◆ **Prompt**:
Give back the whole listing word for word and skip each picture.

________________

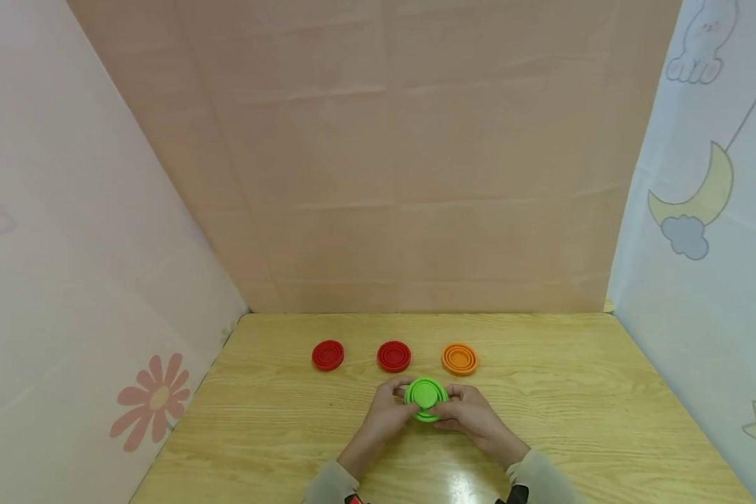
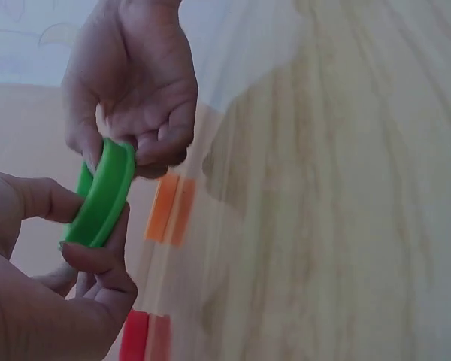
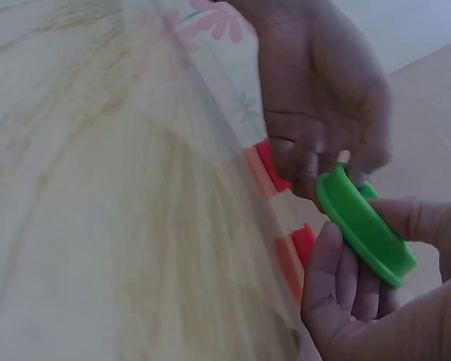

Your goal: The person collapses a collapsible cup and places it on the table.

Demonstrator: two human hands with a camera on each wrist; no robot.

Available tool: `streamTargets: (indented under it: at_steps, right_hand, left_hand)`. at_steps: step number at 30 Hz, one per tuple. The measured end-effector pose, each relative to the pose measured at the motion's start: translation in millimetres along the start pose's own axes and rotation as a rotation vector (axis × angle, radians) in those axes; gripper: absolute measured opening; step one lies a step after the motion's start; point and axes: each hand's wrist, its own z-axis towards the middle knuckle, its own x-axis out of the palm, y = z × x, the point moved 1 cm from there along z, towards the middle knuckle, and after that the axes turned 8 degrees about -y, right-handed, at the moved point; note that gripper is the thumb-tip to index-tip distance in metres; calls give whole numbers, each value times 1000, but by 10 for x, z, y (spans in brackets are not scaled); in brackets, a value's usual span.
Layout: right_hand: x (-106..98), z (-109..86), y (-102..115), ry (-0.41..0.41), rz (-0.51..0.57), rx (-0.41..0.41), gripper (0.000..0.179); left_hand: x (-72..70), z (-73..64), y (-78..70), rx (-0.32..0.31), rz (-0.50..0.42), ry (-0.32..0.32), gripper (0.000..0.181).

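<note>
A round green collapsible cup [image 1: 425, 394], folded flat into rings, is held up between both hands above the table. My left hand [image 1: 387, 414] pinches its left edge, thumb on the near face and fingers behind. On the opposite edge my right hand [image 1: 470, 416] pinches it the same way. Both wrist views show the green cup [image 2: 104, 195] tilted, its rim [image 3: 364, 226] between thumbs and fingers. Just beyond the hands lie two red collapsed cups, one at the left [image 1: 327, 355] and one in the middle [image 1: 393, 356], and an orange one [image 1: 459, 359] to the right.
The wooden table [image 1: 277, 434] runs back to a beige wall covering [image 1: 384, 175]. White printed panels stand at the left [image 1: 69, 280] and right [image 1: 699, 315]. The red and orange cups form a row across the table's back half.
</note>
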Motion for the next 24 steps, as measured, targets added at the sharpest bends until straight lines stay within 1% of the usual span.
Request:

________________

◆ **Task result**:
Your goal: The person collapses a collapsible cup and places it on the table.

Demonstrator: two human hands with a camera on each wrist; no robot.

Available tool: `streamTargets: (indented under it: at_steps, right_hand, left_hand)`. at_steps: step number at 30 Hz, one per tuple. The measured end-effector pose, each relative to the pose measured at the motion's start: translation in millimetres along the start pose's own axes and rotation as a rotation vector (axis × angle, radians) in those axes; gripper: absolute measured opening; step one lies a step after the motion's start; point and axes: each hand's wrist, its own z-axis towards the middle knuckle, its own x-axis out of the palm, y = z × x, the point moved 1 cm from there along z, towards the middle knuckle, and after that the axes turned 8 degrees about -y, right-handed, at the moved point; note that gripper is the thumb-tip to index-tip distance in metres; calls give whole numbers, each value times 1000, but by 10 for x, z, y (spans in brackets are not scaled); in brackets, a value's usual span.
Layout: right_hand: x (-106..98), z (-109..86), y (-102..115), ry (-0.41..0.41), rz (-0.51..0.57), rx (-0.41..0.41), gripper (0.000..0.179); left_hand: x (-72..70), z (-73..64), y (-78..70), rx (-0.32..0.31), rz (-0.50..0.42), ry (-0.32..0.32), gripper (0.000..0.181).

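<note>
A round green collapsible cup [image 1: 425, 394], folded flat into rings, is held up between both hands above the table. My left hand [image 1: 387, 414] pinches its left edge, thumb on the near face and fingers behind. On the opposite edge my right hand [image 1: 470, 416] pinches it the same way. Both wrist views show the green cup [image 2: 104, 195] tilted, its rim [image 3: 364, 226] between thumbs and fingers. Just beyond the hands lie two red collapsed cups, one at the left [image 1: 327, 355] and one in the middle [image 1: 393, 356], and an orange one [image 1: 459, 359] to the right.
The wooden table [image 1: 277, 434] runs back to a beige wall covering [image 1: 384, 175]. White printed panels stand at the left [image 1: 69, 280] and right [image 1: 699, 315]. The red and orange cups form a row across the table's back half.
</note>
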Motion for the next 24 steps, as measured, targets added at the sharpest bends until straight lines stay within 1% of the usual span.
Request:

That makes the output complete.